• PROBLEM DESCRIPTION:
Set out exactly every line of the entries below, starting at the line that holds "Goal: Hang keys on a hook" and stopping after the line that holds "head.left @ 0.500".

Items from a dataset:
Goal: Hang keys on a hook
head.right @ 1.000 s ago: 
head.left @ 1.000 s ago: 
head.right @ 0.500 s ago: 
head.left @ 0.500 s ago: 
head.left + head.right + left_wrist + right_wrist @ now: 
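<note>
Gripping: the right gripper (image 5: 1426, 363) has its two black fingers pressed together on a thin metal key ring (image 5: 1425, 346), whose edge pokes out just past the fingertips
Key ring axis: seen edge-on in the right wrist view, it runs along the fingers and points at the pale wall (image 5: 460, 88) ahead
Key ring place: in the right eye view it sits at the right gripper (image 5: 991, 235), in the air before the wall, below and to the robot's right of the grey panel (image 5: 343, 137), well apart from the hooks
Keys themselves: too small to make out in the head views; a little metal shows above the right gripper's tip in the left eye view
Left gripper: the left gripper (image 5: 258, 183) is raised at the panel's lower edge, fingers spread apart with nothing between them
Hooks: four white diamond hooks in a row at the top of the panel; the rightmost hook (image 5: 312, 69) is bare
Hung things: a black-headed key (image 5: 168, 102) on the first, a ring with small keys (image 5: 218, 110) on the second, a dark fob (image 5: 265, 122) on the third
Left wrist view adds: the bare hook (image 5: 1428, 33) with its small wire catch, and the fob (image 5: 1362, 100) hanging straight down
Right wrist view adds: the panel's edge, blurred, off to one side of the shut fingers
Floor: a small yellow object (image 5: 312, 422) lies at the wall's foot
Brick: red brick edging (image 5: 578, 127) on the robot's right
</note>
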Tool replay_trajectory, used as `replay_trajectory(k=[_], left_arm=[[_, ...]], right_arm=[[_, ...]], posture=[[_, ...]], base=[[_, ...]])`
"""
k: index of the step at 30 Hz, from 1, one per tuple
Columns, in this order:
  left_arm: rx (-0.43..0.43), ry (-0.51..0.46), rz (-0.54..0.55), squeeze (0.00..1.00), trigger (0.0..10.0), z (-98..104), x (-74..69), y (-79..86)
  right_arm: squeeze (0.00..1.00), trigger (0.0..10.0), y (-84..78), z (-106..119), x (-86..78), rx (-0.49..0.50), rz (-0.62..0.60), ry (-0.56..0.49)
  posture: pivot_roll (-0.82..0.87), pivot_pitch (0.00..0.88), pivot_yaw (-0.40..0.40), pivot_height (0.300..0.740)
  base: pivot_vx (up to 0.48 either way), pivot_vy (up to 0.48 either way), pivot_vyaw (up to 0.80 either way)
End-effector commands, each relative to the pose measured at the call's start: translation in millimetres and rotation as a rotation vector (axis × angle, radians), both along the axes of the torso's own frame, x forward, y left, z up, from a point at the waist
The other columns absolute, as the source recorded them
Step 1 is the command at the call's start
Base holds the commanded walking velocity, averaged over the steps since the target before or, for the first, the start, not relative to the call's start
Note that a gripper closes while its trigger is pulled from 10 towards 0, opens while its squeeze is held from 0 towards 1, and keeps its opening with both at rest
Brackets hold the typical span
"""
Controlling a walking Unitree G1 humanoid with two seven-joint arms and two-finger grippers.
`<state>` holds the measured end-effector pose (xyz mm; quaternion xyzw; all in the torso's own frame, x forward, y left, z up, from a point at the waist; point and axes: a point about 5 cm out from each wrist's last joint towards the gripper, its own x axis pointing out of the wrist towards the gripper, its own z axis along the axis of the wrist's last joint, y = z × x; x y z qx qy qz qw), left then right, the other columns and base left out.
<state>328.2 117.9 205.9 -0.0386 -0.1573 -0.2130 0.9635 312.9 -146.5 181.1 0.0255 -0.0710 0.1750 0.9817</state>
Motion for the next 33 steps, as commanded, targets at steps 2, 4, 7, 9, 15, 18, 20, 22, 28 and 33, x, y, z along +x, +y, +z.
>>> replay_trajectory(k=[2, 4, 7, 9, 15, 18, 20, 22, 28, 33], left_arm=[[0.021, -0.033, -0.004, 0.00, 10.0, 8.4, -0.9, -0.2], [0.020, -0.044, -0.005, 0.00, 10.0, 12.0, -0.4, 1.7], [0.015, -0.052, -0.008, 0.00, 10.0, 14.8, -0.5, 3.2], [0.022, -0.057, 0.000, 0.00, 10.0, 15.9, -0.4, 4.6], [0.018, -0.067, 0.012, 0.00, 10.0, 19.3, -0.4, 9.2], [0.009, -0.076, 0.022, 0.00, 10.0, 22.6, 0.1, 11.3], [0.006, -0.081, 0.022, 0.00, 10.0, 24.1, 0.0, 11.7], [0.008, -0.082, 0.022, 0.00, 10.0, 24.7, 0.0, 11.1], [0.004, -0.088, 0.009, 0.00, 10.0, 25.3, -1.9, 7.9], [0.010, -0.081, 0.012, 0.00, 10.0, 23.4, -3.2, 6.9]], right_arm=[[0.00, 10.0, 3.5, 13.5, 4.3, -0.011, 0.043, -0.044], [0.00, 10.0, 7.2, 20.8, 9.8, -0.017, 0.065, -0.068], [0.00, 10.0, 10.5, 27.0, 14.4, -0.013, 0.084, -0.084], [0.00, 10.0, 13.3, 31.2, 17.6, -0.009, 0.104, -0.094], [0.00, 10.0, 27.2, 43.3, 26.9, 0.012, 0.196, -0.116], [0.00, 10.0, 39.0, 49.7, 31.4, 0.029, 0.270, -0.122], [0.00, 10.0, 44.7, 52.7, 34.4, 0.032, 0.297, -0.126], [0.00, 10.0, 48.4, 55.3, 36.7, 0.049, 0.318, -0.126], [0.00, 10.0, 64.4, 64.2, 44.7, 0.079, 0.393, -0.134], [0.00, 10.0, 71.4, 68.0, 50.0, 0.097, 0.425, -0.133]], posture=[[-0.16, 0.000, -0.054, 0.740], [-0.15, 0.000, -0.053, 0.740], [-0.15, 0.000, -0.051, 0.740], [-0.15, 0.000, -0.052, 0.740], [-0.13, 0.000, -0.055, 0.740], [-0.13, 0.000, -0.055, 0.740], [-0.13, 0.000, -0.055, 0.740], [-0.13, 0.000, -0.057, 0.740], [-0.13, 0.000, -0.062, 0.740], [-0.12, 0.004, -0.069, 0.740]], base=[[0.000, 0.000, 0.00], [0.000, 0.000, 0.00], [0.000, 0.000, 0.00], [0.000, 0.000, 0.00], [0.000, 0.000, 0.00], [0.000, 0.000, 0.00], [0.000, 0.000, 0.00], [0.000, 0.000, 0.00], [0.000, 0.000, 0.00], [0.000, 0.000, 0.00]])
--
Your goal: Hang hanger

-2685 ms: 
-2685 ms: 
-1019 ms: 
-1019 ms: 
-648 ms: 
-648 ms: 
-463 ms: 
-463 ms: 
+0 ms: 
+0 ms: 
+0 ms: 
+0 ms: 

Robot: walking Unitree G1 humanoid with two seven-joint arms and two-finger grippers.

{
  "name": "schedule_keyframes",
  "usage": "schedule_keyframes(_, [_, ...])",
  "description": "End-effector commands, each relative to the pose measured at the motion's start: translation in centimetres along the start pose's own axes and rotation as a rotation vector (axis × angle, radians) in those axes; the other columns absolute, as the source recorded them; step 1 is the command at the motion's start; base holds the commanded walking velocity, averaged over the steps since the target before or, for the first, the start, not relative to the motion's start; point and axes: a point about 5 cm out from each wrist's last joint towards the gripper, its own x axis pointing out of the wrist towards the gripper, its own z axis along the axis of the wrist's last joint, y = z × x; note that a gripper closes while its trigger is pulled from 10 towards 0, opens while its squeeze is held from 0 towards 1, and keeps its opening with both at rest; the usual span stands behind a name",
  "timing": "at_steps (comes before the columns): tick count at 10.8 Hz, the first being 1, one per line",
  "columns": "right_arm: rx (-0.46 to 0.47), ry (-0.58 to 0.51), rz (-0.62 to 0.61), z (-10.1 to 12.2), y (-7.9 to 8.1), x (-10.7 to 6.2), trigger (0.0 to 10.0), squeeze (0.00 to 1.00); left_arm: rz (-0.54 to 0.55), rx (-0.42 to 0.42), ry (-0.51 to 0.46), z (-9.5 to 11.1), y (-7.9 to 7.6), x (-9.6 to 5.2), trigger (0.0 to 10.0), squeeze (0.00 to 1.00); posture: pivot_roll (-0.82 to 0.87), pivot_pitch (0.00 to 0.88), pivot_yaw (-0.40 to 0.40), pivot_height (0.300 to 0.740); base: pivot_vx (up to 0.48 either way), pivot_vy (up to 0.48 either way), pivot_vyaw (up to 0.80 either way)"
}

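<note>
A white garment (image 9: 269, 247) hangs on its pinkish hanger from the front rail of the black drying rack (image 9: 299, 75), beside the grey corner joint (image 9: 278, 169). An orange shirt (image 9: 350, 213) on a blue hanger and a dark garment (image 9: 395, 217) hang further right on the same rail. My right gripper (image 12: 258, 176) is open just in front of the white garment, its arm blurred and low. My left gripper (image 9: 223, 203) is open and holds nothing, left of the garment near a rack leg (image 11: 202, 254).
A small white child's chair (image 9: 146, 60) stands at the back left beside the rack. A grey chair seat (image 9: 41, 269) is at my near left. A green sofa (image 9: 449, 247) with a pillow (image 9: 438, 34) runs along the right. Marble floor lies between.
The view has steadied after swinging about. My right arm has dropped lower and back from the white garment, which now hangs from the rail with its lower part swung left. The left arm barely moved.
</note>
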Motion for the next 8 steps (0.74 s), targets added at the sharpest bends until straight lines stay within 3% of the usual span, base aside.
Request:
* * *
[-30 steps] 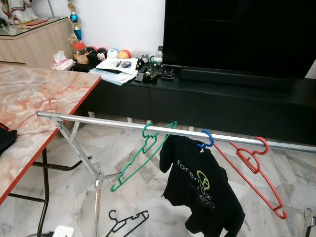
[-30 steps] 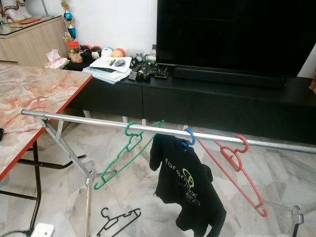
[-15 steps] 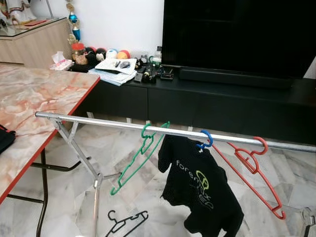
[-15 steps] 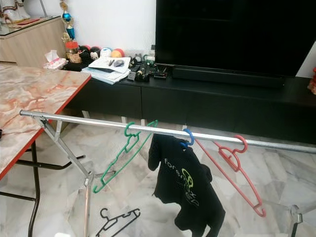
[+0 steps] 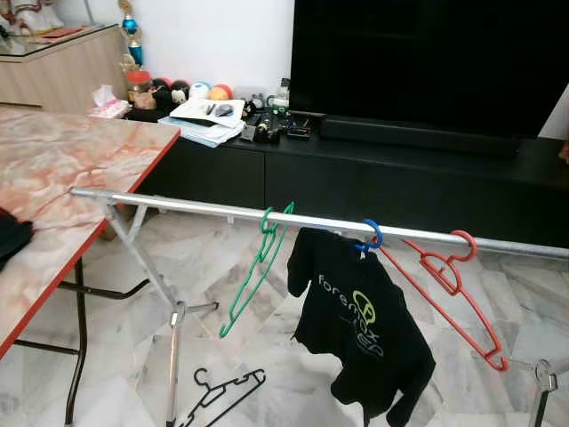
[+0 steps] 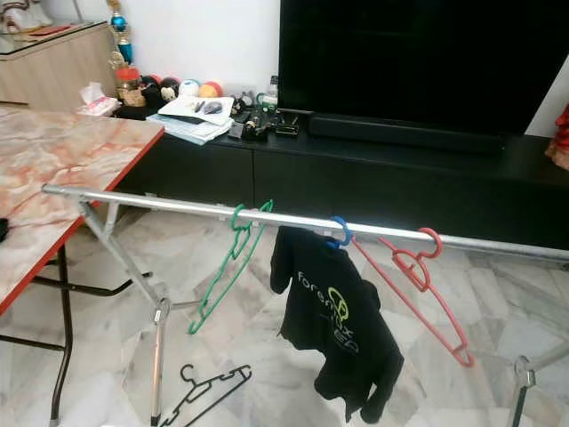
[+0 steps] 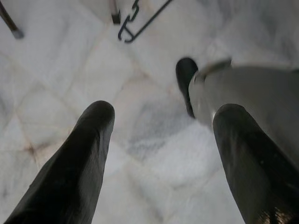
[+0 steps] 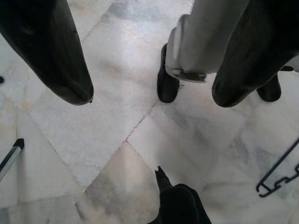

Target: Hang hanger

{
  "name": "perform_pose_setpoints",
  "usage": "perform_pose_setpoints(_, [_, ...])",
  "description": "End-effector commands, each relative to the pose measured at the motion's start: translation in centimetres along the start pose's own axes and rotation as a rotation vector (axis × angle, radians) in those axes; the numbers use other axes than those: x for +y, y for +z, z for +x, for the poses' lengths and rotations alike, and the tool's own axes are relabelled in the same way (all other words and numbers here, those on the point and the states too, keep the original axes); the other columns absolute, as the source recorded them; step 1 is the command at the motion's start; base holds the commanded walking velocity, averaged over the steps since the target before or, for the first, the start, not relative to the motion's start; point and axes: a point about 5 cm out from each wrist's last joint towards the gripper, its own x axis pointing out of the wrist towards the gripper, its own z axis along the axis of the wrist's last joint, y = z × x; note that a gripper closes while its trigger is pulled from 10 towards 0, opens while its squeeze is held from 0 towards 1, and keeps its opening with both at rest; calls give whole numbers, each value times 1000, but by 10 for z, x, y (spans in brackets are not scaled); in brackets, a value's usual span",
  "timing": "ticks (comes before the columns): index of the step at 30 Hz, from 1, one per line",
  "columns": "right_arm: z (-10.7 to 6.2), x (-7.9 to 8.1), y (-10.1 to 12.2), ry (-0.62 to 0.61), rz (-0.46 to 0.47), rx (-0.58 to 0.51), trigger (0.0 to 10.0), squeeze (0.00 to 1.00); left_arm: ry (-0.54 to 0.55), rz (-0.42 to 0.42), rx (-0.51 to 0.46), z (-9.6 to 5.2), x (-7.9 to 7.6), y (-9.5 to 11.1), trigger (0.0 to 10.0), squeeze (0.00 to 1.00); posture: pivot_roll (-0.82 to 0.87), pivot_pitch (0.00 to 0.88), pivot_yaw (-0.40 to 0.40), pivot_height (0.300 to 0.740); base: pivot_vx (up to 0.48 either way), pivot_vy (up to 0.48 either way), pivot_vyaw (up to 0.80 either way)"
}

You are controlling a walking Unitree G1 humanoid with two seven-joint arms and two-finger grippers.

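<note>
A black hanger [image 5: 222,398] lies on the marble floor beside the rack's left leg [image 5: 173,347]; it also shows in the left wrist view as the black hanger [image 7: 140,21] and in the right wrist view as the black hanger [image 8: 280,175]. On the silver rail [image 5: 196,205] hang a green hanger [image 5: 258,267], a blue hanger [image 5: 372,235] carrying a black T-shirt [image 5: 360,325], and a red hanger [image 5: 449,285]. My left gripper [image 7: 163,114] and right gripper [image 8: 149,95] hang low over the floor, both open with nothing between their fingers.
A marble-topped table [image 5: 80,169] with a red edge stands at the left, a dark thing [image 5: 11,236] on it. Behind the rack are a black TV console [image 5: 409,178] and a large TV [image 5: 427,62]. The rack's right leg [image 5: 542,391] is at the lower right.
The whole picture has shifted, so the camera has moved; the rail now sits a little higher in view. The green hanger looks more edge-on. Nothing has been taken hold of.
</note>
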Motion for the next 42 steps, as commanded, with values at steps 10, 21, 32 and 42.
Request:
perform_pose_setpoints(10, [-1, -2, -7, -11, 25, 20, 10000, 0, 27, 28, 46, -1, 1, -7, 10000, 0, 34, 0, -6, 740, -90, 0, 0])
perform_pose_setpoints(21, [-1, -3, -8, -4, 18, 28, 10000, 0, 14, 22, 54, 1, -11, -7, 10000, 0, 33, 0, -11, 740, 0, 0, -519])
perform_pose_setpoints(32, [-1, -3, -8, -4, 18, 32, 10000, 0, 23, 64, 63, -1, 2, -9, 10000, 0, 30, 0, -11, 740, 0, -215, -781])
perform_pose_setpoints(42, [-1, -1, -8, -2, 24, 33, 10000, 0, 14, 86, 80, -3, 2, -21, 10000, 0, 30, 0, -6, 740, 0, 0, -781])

• WORKED SOLUTION:
Goal: Hang keys on a hook
head.right @ 1.000 s ago: 
head.left @ 1.000 s ago: 
head.right @ 0.500 s ago: 
head.left @ 0.500 s ago: 

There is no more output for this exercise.